Populism In Manchester

Boris Johnson was simply being himself at the Conservative party conference in Manchester. Full of energy and wild metaphors, he captured an already captive audience, sent Jeremy Corbyn into orbit and got Brexit done. All this, and more, with a panache that Cyrano de Bergerac would have been proud of and a sense of optimism that would make even the most stubborn Remainer stop worrying about impending doom.

Was this really the same Boris we all know and love, the Boris humiliated by the courts of justice, with no majority in Westminster, incapable of winning a vote or being chivalrous in his treatment of women?

This was the culmination of the sold-out sideshows, organised earlier in the week in Manchester by the infamous Bruges and European Research groups. It was a Great Mass where the already hypochondriac and paranoid faithful were now suffering from an acute bout of self-denial. But they were at one with he who preached the perceived truth that they all believed in.

It was a truth they were all eager to hear. Brexit was to be side-stepped, something to be quickly got rid of because it was more of a hindrance than a problem. Cometh what may, it will be done as the chains in Brussels will be undone.

The quest for freedom has become an irrational obsession where dissidents are silenced and political opponents sent into outer space. It is not a time for the squeamish, for the faint-hearted.

Brexit has become an epiphany where self-realization requires courage and the strength to fight against all the lies and ruses of those who object, those who oppose.
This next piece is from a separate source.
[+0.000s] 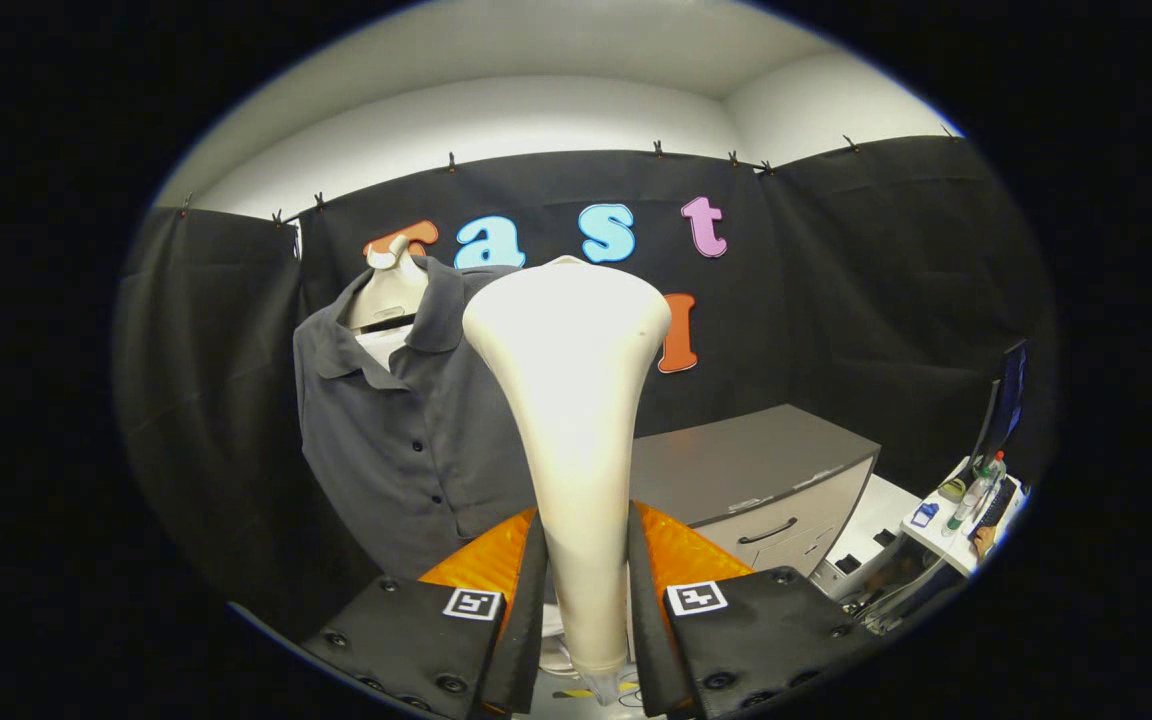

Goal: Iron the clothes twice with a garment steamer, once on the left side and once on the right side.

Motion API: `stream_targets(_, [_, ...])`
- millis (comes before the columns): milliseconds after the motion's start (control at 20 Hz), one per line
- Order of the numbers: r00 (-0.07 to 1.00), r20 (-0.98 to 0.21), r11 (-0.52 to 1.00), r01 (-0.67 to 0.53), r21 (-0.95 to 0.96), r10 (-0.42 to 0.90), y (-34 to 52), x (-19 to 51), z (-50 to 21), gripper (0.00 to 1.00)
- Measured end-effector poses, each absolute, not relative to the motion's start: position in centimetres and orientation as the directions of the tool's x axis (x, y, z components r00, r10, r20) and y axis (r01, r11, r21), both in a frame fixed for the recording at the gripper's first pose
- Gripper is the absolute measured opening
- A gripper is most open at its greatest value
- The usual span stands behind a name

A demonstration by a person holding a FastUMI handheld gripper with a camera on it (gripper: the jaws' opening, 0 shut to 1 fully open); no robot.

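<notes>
The steamer (576,420) is clamped by the gripper (586,580), its head beside the shirt (396,440), whose right half is hidden.

The gripper (586,590) has both fingers pressed on the thin neck of the white steamer (576,400), so no room is left between them. The steamer's wide head stands up in front and blocks the way straight ahead. Just beyond it on the left hangs the gray shirt (396,430), very near the head. On the right there is open room above the gray cabinet (746,470). A small table (966,520) with bottles stands farther right.
</notes>
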State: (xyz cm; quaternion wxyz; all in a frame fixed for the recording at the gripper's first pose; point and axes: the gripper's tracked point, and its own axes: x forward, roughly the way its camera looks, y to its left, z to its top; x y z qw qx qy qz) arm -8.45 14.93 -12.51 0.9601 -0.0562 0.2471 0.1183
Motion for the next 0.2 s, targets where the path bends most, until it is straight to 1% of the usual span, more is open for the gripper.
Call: stream_targets(200, [0.850, -0.490, 0.968, -0.245, -0.047, 0.192, 14.44, -8.28, -12.60, 0.46])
And so with swords and men, this acceptable populism descended into the streets, connected with the people to deliver their will, to deliver them from evil. The ghost of the Iron Lady was still very much present, she who had dared to speak in Bruges about Britain’s relationship with Europe.

We have not successfully rolled back the frontiers of the state in Britain, only to see them reimposed at European level, with a European super-state exercising a new dominance from Brussels. – Margaret Thatcher, 1988

She gave them the inspiration to leave a single market they had helped create, to sever the ties with institutions that they could have changed from the inside. Instead, they ignore her words,

Britain does not dream of some cosy, isolated existence on the fringes of the European Community. Our destiny is in Europe, as part of the Community. That is not to say that our future lies only in Europe, but nor does that of France or Spain or, indeed, of any other member. The Community is not an end in itself. – Margaret Thatcher, 1988

Boris Johnson assured us that he and his party “love Europe,” but judging from the reception of the audience, one can wonder if the delegates agreed with him. The problem with Brexit, Johnson says, lies in technicalities and not the potential undermining of the EU’s single market by a deregulated Britain combined with the absence of border controls in Ireland. The technicalities are, in fact, so intricate and so fundamental to the functioning of the Union and maintaining peace in Ireland, that Boris Johnson and his party have failed to understand them.

Instead of admitting his misconceptions about how easy it will be to leave the EU, with or without a deal, Boris Johnson continues to promise us but one thing – Brexit will happen on 31 October, despite Parliament having voted to prevent a no-deal Brexit. What are the chances of an extension, I wonder?

The Manchester speech was full of ideological emptiness and strange populist humour. I could not quite get myself to imagine the leader of the House, John Bercow, eating a kangaroo’s testicle. The metaphors would serve nothing less than encourage Brexiteers’ uncontrollable anger against Parliament. In terms of concrete policies, Boris Johnson was just repeating what so many other leaders have said before, and so many more will say well after he has left.

It is a universal fact that no matter where we live, we all want better schools, better hospitals and increased security on our streets. But concrete answers are few and far between, away from populist rhetoric and broken promises. Cutting taxes and spending more on public services is a well-used political theme whose popularity and efficacy have not diminished with time. It lacks the answer to the simple question regarding the funding of such policies. All that Boris Johnson could do is blame his predecessors whilst getting his facts about public debt absolutely wrong.



The people may well have had enough of experts, but there will surely come a day when they have also had enough of “Punch and Judy” politicians.